# Task prompt
Below are several records. Retype exactly those lines running from the one with "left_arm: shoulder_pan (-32" through the one with "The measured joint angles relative", end lines included, and no others.

(Stored data)
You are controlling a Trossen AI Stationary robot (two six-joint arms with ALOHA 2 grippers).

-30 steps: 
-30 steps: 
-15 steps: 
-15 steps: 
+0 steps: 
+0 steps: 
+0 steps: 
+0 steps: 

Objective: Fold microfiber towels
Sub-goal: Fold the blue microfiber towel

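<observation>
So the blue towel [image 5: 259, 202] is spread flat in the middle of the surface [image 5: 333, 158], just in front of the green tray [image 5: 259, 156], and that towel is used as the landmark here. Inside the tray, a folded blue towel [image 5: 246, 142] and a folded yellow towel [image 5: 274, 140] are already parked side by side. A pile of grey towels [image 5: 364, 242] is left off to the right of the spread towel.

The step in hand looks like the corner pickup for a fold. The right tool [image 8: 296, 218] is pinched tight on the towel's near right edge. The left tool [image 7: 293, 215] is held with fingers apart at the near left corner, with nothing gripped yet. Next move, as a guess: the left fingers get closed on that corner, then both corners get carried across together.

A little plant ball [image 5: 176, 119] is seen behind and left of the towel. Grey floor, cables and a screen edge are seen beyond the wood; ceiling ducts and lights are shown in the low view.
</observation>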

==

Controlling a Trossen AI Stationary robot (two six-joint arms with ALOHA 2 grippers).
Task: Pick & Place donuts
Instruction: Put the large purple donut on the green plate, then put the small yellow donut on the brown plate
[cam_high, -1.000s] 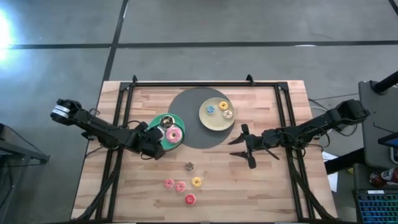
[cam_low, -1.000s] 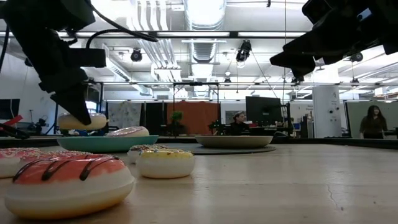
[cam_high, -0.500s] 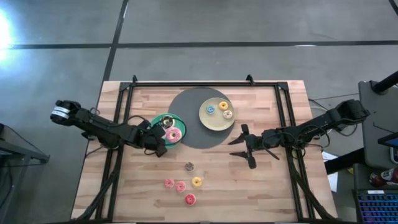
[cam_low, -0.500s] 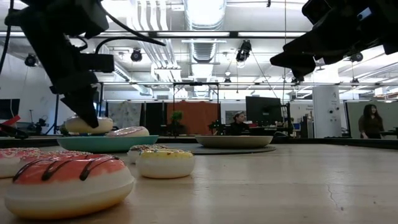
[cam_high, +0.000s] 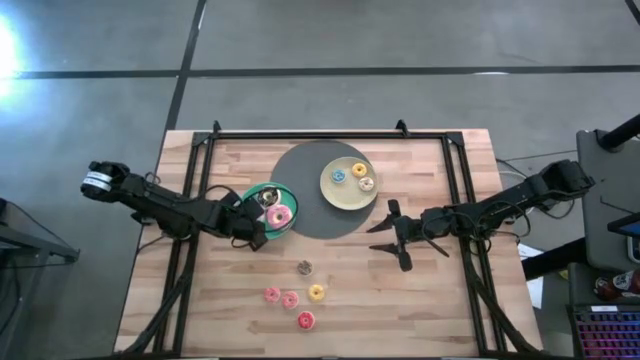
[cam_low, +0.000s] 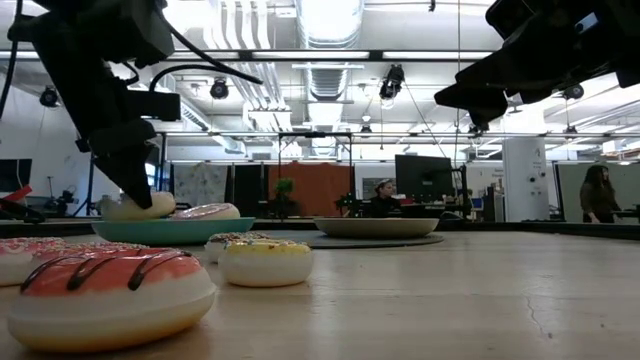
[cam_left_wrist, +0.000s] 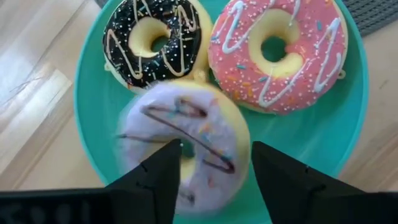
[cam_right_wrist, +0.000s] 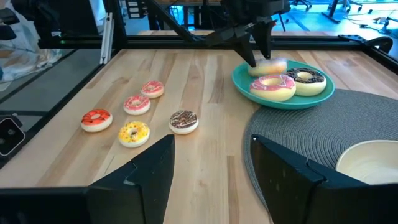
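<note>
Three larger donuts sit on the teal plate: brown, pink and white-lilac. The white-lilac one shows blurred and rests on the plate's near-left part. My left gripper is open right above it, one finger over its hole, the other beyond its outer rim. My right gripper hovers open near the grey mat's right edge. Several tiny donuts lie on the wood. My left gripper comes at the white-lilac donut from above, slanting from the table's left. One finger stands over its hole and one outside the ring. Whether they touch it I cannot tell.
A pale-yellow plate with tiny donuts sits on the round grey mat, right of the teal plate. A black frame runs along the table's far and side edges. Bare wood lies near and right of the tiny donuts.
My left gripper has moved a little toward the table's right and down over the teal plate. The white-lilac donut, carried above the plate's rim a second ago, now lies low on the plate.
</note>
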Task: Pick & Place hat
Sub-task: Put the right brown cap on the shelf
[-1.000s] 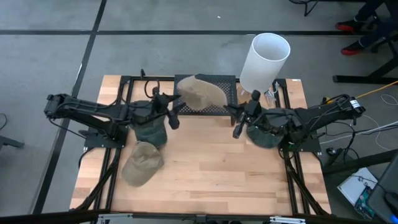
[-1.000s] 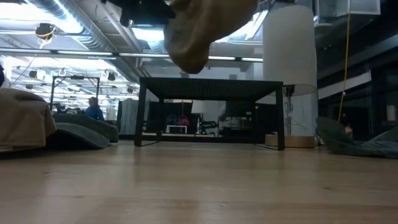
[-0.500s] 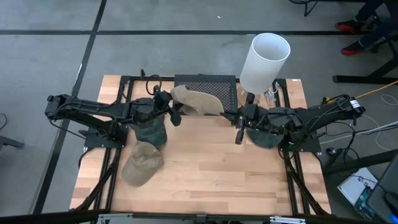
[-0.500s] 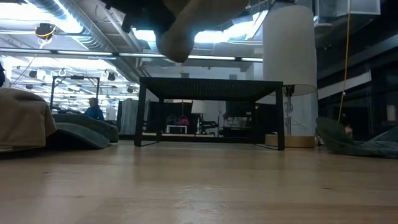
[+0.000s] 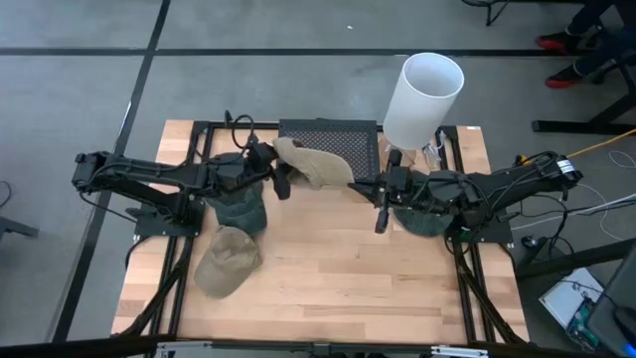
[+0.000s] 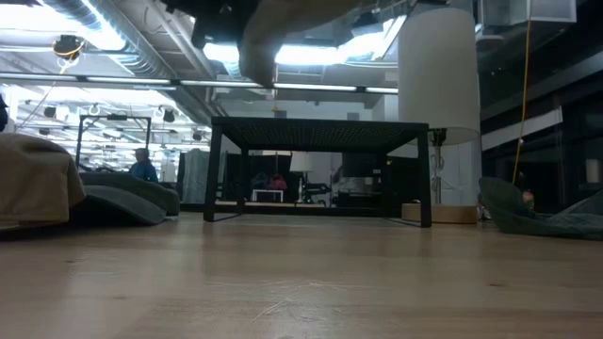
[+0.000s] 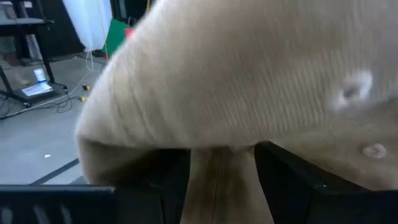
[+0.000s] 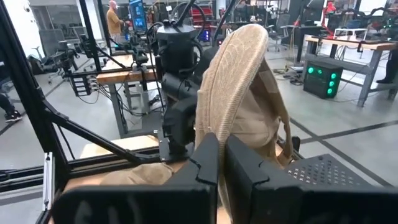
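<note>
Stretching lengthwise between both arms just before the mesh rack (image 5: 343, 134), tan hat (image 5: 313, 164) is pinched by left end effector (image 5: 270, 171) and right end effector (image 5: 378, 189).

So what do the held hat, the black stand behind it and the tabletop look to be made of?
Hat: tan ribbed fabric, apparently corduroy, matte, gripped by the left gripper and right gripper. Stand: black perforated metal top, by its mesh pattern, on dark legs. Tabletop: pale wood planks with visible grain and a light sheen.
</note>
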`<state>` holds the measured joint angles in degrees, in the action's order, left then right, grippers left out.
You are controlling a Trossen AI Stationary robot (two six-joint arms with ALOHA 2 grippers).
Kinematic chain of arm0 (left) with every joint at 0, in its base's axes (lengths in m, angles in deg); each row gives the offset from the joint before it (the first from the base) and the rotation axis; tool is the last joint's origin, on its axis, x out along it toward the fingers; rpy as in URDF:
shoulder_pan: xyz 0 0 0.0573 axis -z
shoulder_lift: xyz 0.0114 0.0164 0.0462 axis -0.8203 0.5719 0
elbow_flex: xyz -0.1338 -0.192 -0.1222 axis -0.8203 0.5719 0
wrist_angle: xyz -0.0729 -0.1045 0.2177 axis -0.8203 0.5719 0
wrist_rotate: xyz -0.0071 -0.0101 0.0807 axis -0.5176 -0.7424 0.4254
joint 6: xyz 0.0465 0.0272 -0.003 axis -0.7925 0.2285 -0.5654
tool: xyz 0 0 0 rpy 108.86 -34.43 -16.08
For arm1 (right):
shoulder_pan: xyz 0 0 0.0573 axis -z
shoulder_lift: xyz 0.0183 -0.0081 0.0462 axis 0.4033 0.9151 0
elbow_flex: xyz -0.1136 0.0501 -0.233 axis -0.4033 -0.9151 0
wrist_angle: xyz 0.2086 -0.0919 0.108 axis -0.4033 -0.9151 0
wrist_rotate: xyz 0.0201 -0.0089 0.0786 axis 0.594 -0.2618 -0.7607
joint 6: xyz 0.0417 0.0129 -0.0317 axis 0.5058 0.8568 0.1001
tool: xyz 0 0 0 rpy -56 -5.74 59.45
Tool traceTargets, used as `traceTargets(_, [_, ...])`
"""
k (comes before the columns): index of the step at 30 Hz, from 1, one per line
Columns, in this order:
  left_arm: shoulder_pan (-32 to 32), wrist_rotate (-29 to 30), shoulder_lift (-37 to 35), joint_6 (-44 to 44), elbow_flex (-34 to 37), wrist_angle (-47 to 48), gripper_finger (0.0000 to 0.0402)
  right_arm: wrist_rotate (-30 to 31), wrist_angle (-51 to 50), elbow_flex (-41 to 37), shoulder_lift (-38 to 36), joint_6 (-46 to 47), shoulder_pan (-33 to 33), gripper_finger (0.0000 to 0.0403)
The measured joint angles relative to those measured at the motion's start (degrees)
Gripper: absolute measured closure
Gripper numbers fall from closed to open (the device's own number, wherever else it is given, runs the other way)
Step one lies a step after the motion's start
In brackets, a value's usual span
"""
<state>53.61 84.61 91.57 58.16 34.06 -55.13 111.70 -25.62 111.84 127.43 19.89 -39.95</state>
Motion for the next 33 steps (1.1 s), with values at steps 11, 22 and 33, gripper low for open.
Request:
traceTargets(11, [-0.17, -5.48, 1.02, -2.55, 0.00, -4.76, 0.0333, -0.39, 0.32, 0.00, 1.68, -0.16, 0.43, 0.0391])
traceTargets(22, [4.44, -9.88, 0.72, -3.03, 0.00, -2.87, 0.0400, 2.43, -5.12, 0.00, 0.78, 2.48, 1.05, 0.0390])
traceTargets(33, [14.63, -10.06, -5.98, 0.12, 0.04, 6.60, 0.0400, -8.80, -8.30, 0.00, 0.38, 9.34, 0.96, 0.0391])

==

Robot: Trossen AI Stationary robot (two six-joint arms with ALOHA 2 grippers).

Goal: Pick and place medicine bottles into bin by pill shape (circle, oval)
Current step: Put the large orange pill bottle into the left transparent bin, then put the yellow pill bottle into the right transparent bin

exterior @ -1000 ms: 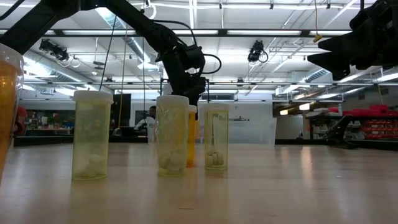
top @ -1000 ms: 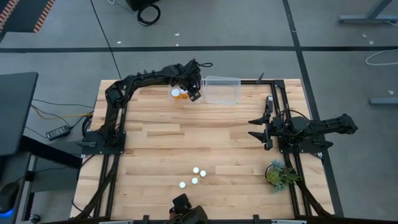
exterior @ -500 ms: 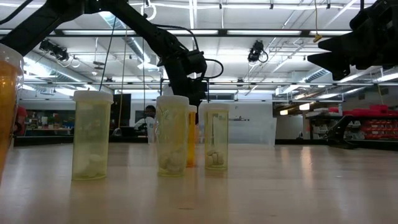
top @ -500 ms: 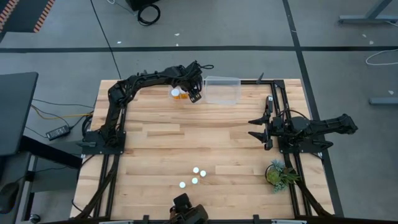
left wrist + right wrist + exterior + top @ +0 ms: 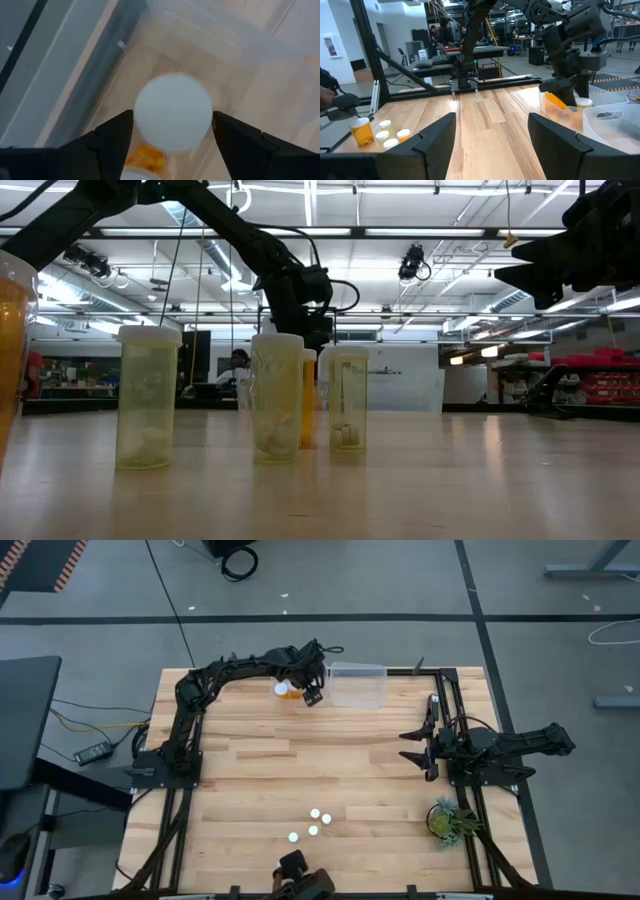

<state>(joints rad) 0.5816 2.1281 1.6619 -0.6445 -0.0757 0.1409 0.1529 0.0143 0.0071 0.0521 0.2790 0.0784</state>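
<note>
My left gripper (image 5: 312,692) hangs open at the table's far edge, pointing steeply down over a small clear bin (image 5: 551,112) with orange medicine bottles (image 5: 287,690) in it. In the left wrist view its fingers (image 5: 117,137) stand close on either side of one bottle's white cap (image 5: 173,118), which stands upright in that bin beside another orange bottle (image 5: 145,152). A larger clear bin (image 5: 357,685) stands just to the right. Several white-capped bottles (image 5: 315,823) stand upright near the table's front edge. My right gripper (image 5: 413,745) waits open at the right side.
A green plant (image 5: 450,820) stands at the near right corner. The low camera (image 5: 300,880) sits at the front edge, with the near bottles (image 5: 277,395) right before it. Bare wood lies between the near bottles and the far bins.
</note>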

# Answer box
  left_arm: shoulder_pan (-32 to 32), wrist_rotate (-29 to 30), shoulder_lift (-37 to 35), joint_6 (-44 to 44), elbow_flex (-34 to 37), wrist_angle (-47 to 48), gripper_finger (0.0000 to 0.0402)
  right_arm: wrist_rotate (-30 to 31), wrist_angle (-51 to 50), elbow_flex (-41 to 37), shoulder_lift (-38 to 36), joint_6 (-46 to 47), shoulder_pan (-33 to 33), gripper_finger (0.0000 to 0.0403)
The measured joint angles relative to those measured at the motion's start (degrees)

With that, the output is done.